:: EXERCISE MATERIALS ::
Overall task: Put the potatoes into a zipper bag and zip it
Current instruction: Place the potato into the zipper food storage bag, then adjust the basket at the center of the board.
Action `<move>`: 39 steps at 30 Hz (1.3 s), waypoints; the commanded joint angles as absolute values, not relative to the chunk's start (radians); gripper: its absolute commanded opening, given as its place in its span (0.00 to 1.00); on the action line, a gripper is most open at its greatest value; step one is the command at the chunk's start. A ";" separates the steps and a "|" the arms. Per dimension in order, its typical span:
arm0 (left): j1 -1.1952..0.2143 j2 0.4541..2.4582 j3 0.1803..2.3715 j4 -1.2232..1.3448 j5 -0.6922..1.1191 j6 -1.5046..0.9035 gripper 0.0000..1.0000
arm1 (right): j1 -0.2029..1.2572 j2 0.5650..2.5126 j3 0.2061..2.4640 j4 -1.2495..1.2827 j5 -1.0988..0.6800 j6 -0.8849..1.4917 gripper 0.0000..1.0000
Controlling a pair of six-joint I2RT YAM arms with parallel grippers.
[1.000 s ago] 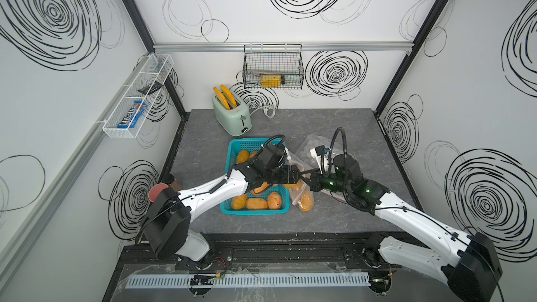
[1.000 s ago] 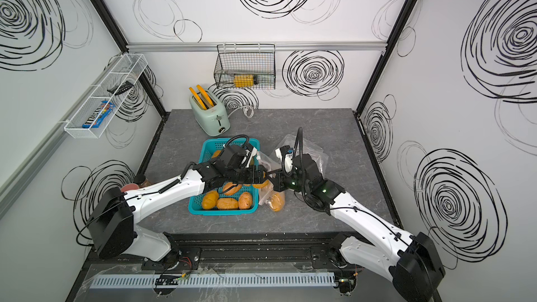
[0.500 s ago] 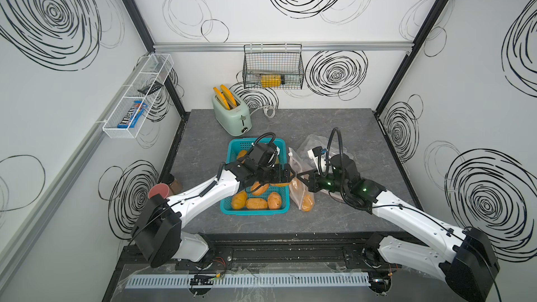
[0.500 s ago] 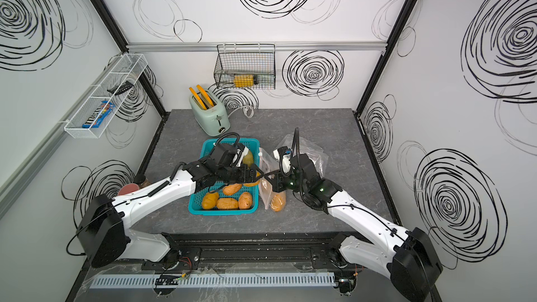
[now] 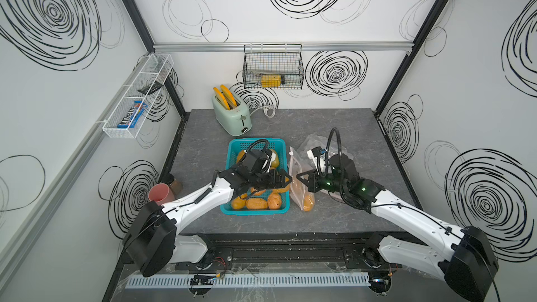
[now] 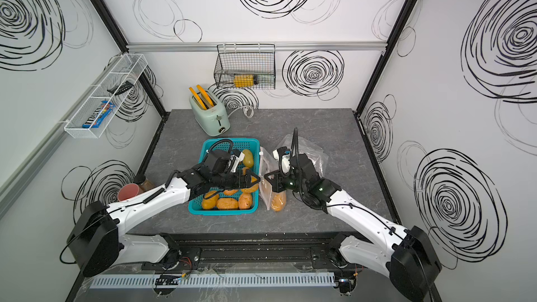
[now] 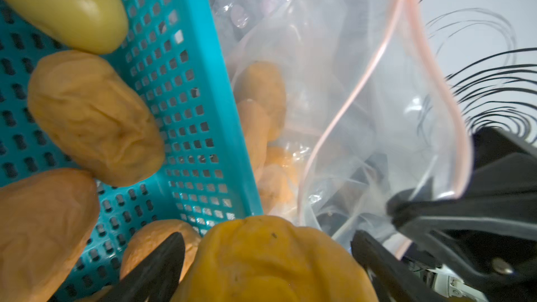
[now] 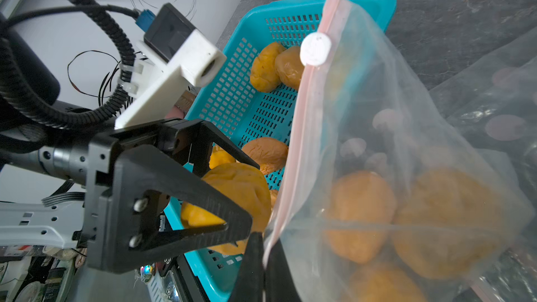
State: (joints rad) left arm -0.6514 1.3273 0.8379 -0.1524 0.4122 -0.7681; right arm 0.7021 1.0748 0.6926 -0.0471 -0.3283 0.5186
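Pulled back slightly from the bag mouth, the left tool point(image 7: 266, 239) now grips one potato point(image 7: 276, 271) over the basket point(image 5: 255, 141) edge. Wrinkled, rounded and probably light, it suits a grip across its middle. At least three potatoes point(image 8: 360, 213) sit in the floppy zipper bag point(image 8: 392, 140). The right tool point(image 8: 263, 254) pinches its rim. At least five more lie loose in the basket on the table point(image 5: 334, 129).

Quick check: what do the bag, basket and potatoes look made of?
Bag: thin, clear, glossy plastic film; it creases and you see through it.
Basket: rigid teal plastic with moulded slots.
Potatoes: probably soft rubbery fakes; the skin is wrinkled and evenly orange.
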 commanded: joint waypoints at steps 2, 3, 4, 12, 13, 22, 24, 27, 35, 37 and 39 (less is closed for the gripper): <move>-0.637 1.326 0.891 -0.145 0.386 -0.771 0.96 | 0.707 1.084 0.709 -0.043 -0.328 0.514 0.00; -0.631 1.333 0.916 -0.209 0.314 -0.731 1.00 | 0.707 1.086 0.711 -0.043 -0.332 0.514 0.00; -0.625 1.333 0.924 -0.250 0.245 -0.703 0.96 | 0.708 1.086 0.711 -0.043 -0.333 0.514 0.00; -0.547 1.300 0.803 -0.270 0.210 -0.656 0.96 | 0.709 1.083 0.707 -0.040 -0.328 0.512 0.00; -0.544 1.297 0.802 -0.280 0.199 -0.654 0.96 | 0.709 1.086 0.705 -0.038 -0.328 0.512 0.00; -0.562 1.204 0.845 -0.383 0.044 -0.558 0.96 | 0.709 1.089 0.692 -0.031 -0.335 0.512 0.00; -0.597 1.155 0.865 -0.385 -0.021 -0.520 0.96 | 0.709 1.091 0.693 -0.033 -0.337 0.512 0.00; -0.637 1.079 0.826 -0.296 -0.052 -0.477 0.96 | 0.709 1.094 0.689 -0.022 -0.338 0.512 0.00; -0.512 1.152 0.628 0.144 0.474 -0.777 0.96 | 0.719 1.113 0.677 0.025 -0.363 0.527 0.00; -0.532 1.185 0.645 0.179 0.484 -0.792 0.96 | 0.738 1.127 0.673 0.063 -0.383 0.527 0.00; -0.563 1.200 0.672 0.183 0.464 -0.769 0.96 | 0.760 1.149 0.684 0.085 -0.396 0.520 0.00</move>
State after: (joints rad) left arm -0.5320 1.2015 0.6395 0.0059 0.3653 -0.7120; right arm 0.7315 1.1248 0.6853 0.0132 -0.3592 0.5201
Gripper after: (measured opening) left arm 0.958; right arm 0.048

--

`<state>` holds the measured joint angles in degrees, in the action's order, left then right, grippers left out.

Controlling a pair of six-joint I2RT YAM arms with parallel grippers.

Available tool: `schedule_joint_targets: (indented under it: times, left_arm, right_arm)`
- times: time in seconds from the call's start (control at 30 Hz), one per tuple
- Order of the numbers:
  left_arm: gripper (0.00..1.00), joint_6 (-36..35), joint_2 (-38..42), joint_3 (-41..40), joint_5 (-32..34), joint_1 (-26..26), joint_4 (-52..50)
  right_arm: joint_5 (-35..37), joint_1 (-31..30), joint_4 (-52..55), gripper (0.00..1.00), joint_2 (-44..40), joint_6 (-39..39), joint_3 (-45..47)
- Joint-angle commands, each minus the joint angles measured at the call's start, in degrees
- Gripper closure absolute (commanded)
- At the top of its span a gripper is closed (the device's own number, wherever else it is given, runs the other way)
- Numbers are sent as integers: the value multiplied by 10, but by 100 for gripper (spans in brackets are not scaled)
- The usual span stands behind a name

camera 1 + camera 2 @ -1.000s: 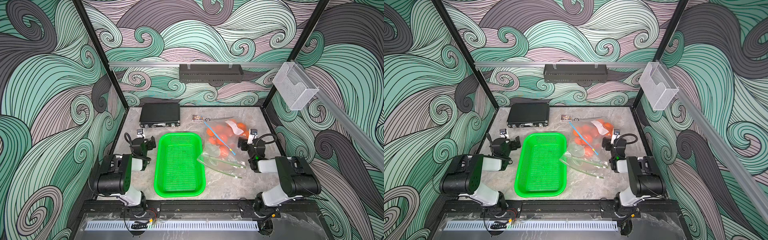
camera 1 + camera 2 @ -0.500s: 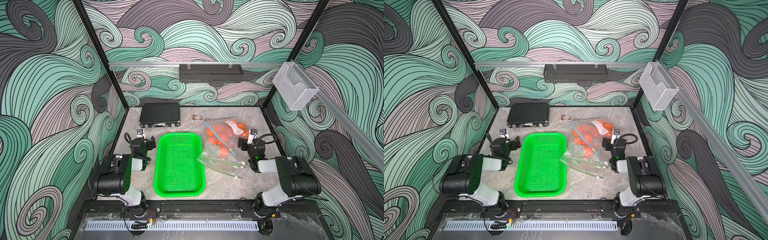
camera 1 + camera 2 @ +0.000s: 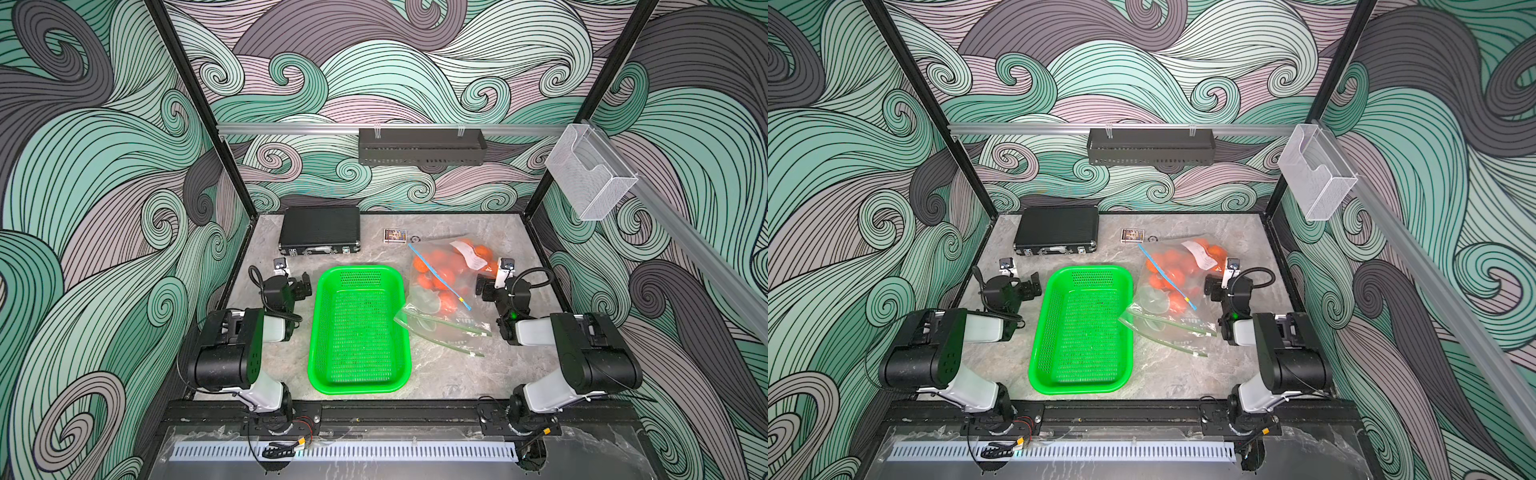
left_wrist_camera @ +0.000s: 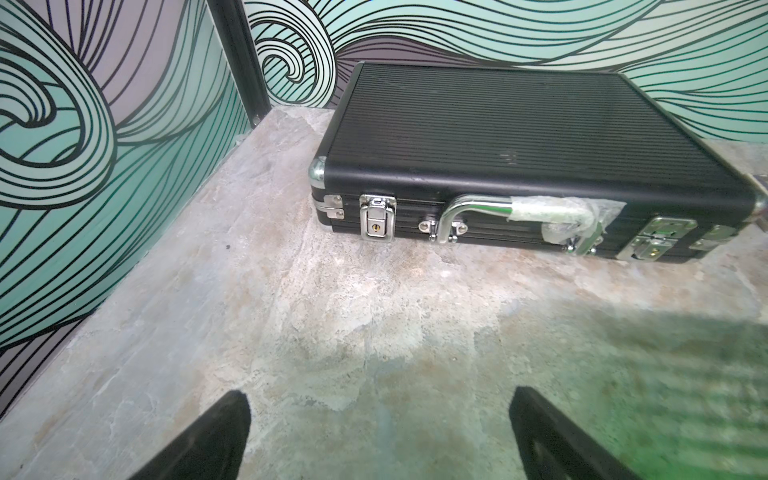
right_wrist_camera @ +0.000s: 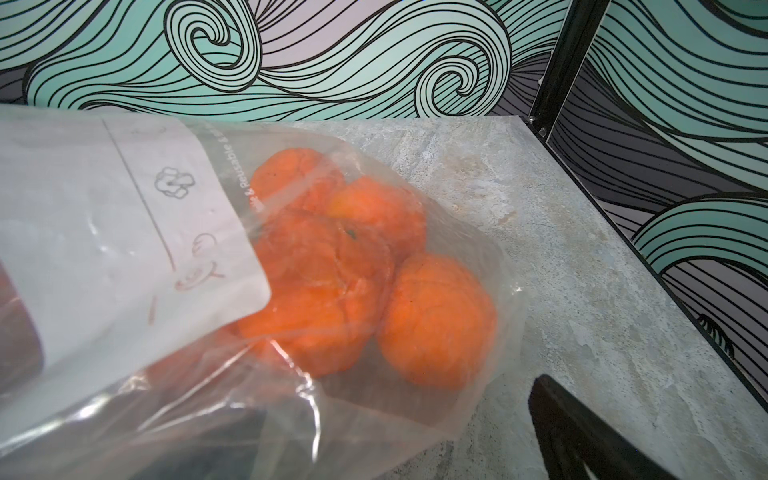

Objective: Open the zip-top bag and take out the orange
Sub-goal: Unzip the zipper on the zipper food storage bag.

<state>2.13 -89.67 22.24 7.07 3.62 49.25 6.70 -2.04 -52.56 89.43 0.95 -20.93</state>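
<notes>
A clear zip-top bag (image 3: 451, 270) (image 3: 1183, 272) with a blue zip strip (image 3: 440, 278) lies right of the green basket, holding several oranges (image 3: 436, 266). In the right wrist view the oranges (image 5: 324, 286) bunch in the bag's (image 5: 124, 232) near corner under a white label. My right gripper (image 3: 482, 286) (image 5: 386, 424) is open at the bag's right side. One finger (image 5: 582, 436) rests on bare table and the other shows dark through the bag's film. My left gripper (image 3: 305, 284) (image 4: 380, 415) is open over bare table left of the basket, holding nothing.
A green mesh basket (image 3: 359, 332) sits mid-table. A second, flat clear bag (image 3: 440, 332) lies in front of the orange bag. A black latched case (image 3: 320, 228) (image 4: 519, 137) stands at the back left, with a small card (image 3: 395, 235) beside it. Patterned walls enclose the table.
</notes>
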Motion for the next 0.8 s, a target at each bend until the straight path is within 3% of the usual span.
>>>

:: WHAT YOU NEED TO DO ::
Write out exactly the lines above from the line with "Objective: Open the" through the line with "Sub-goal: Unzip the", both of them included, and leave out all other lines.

:: COMPLETED EXERCISE ::
Objective: Open the zip-top bag and take out the orange
Sub-goal: Unzip the zipper on the zipper food storage bag.

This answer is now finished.